3月11日(火)
七日午後、ブラジル日本文化協会(岩崎秀雄会長)が運営している国士舘大学スポーツセンターで、同センター管理人の大島八郎さん(六九)が鶏舎の屋根から落ちて死亡した。大島さんは落下した後、救急車で近くのバルゼングランデ病院に運ばれ、間もなく息を引き取った。大島さんはセンター内にある鶏舎を取り壊すために、屋根に上った。鶏舎の木材を再利用して、マレット・ゴルフのクラブ・ハウスを建てる計画だった。
安立仙一文協事務局長によれば、大島さんは七日、同センターで働くマノエル・ガルシア文協職員が「トラクターで鶏舎を解体した方が早くて安全」と注意したにもかかわらず、鶏舎の屋根に上がり解体作業を始めた。
マレット・ゴルフ部が国士舘スポーツセンターに結成されたのは二〇〇〇年十二月十七日。サン・ロッケ市など近郊にすむ日本人、日系人が中心になってマレット・ゴルフを楽しむ人が増え、雨宿りしたり、休憩する場所としてクラブ・ハウスを建ててほしいと要望する声が高まった。センター敷地内には鶏舎があり、これを解体した材木を利用してマレット・ゴルフ部の建物を建てることになった。 大島さんはトラクターで鶏舎を壊せば、いい材料が取れないので、自ら鶏舎の屋根に上がり材木にきずをつけないようにていねいに解体しようと考えたようだ。マノエル職員がいくら止めても、言うことを聞こうとしなかった。一本気なところがあったようだ。

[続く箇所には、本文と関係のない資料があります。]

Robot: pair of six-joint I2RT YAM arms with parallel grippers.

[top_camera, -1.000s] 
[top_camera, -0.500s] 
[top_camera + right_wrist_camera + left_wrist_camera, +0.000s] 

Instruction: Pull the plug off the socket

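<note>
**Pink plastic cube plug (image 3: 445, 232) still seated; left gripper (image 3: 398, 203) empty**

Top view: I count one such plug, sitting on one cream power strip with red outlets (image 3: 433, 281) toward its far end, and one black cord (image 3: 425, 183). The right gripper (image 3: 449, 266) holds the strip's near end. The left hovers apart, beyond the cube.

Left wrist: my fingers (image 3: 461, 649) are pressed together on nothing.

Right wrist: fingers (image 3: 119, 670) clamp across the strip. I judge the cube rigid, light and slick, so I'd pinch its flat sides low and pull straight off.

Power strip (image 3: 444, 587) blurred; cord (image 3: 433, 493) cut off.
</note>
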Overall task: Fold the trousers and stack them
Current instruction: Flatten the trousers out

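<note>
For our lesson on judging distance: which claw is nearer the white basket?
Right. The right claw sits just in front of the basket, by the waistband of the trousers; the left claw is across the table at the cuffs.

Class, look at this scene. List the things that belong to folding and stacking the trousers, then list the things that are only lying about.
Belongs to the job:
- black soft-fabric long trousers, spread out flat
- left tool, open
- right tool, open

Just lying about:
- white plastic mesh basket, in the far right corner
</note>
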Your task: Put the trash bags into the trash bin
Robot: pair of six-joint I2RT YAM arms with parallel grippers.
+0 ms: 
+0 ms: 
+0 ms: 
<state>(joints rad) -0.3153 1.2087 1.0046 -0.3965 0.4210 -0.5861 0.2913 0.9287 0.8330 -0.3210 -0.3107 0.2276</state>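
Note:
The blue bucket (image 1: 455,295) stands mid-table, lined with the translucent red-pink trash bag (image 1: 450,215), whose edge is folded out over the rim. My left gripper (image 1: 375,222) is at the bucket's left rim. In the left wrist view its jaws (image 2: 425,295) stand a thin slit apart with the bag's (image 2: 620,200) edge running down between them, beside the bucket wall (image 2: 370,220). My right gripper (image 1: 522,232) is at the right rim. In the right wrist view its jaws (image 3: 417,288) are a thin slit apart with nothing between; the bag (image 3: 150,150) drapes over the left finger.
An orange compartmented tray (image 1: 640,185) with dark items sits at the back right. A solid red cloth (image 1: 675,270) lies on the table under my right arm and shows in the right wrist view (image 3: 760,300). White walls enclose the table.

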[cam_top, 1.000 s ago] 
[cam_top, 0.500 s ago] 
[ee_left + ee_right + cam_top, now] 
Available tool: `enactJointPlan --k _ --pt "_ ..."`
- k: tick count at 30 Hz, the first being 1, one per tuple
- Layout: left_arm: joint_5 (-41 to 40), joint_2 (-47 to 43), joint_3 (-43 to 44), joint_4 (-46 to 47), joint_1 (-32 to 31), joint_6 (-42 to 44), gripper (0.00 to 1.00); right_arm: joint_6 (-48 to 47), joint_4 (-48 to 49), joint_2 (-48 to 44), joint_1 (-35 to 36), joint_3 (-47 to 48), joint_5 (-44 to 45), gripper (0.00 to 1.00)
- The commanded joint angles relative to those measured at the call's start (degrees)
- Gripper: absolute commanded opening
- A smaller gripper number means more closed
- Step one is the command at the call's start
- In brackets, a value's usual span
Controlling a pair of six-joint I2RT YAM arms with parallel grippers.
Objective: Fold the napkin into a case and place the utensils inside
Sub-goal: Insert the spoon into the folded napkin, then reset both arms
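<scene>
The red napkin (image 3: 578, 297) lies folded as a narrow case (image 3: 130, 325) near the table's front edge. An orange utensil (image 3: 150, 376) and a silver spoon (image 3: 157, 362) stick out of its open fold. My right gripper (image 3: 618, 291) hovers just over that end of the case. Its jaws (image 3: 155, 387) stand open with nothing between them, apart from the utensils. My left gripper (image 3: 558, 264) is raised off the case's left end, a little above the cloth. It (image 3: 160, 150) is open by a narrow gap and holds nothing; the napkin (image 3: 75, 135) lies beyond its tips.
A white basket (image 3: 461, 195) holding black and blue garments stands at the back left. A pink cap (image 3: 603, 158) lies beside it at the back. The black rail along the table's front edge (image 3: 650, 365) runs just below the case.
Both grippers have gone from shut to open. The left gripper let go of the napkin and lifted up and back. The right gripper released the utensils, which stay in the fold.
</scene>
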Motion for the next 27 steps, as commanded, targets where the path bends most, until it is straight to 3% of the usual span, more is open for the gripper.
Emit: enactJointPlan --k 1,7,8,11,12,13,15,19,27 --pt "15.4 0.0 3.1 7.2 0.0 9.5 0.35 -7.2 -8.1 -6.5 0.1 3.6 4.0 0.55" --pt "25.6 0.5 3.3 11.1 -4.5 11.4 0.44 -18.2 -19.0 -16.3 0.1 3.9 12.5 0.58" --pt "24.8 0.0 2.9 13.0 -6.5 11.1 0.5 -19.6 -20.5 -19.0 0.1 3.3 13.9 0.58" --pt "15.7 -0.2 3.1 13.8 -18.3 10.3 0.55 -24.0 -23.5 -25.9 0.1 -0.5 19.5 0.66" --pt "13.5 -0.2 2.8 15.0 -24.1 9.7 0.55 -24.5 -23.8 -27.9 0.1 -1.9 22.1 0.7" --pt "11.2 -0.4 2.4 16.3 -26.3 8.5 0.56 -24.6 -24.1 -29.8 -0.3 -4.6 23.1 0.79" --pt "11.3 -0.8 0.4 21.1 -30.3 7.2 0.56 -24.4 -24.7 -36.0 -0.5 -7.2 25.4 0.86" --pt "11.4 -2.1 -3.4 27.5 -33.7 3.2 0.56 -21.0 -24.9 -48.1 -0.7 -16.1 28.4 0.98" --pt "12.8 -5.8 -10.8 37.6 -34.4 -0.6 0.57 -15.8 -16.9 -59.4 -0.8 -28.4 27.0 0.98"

大島さんが墜落し、マノエルさんたちはすぐに救急車を呼んだ。病院に着いたときはまだ息があったが、手当のかいもなく間もなく死亡した。大島さんの葬式は八日、サンパウロ市ヴィラ・アウピーナ墓地で行われた。コチア市の鑑識医院(IML)が遺体を荼毘に付すことを禁じたが、十日までには遺体を焼く許可が降りた。大島さんは十一月に七十歳の誕生日を迎え、文協定款により定年退職するはずだった。